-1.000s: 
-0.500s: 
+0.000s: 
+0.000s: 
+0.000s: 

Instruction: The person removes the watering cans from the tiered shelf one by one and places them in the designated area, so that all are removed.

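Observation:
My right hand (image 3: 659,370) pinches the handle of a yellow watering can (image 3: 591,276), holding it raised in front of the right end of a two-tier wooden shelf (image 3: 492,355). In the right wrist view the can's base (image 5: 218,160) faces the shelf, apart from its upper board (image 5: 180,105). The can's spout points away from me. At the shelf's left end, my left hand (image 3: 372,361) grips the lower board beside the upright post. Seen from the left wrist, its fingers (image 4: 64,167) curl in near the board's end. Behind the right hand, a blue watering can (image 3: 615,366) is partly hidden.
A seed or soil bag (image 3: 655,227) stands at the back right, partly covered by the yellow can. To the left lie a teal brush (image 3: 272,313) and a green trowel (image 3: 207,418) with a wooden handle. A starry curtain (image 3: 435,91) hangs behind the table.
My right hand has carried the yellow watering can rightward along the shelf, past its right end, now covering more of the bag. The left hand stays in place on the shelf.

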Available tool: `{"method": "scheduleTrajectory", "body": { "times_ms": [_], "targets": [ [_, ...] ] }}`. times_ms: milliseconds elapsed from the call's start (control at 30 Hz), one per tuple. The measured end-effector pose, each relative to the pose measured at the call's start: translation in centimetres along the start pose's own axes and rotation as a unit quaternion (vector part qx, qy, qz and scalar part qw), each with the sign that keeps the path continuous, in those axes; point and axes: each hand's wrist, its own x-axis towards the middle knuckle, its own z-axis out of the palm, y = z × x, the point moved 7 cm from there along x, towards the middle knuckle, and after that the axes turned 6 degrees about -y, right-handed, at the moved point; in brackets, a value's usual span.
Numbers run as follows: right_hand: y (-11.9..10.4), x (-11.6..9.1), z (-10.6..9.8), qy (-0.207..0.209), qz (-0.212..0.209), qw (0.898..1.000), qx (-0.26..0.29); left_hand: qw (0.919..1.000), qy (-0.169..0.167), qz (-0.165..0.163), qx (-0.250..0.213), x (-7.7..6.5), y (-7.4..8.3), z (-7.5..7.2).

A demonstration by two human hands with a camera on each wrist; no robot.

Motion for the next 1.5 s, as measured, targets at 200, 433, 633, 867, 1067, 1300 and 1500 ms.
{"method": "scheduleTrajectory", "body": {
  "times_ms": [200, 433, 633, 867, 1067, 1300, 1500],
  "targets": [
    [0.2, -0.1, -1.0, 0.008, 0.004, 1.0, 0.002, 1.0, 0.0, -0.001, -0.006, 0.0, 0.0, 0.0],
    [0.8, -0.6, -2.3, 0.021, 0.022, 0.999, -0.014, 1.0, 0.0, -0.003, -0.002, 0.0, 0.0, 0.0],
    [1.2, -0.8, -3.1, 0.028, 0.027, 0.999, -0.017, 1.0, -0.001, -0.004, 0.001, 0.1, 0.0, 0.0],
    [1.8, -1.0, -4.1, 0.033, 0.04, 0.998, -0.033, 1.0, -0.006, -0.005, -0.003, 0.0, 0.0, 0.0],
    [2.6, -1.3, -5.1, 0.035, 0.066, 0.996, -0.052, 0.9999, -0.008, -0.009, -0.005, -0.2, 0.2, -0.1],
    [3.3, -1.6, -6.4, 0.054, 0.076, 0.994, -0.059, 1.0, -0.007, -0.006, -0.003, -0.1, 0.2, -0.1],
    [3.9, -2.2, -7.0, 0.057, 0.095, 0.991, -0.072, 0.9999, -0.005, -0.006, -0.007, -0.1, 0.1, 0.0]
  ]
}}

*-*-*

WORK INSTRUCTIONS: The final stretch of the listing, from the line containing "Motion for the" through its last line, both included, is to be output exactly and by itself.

RESPONSE:
Motion for the next 1.5 s, as measured, targets at 200, 433, 633, 867, 1067, 1300 and 1500 ms.
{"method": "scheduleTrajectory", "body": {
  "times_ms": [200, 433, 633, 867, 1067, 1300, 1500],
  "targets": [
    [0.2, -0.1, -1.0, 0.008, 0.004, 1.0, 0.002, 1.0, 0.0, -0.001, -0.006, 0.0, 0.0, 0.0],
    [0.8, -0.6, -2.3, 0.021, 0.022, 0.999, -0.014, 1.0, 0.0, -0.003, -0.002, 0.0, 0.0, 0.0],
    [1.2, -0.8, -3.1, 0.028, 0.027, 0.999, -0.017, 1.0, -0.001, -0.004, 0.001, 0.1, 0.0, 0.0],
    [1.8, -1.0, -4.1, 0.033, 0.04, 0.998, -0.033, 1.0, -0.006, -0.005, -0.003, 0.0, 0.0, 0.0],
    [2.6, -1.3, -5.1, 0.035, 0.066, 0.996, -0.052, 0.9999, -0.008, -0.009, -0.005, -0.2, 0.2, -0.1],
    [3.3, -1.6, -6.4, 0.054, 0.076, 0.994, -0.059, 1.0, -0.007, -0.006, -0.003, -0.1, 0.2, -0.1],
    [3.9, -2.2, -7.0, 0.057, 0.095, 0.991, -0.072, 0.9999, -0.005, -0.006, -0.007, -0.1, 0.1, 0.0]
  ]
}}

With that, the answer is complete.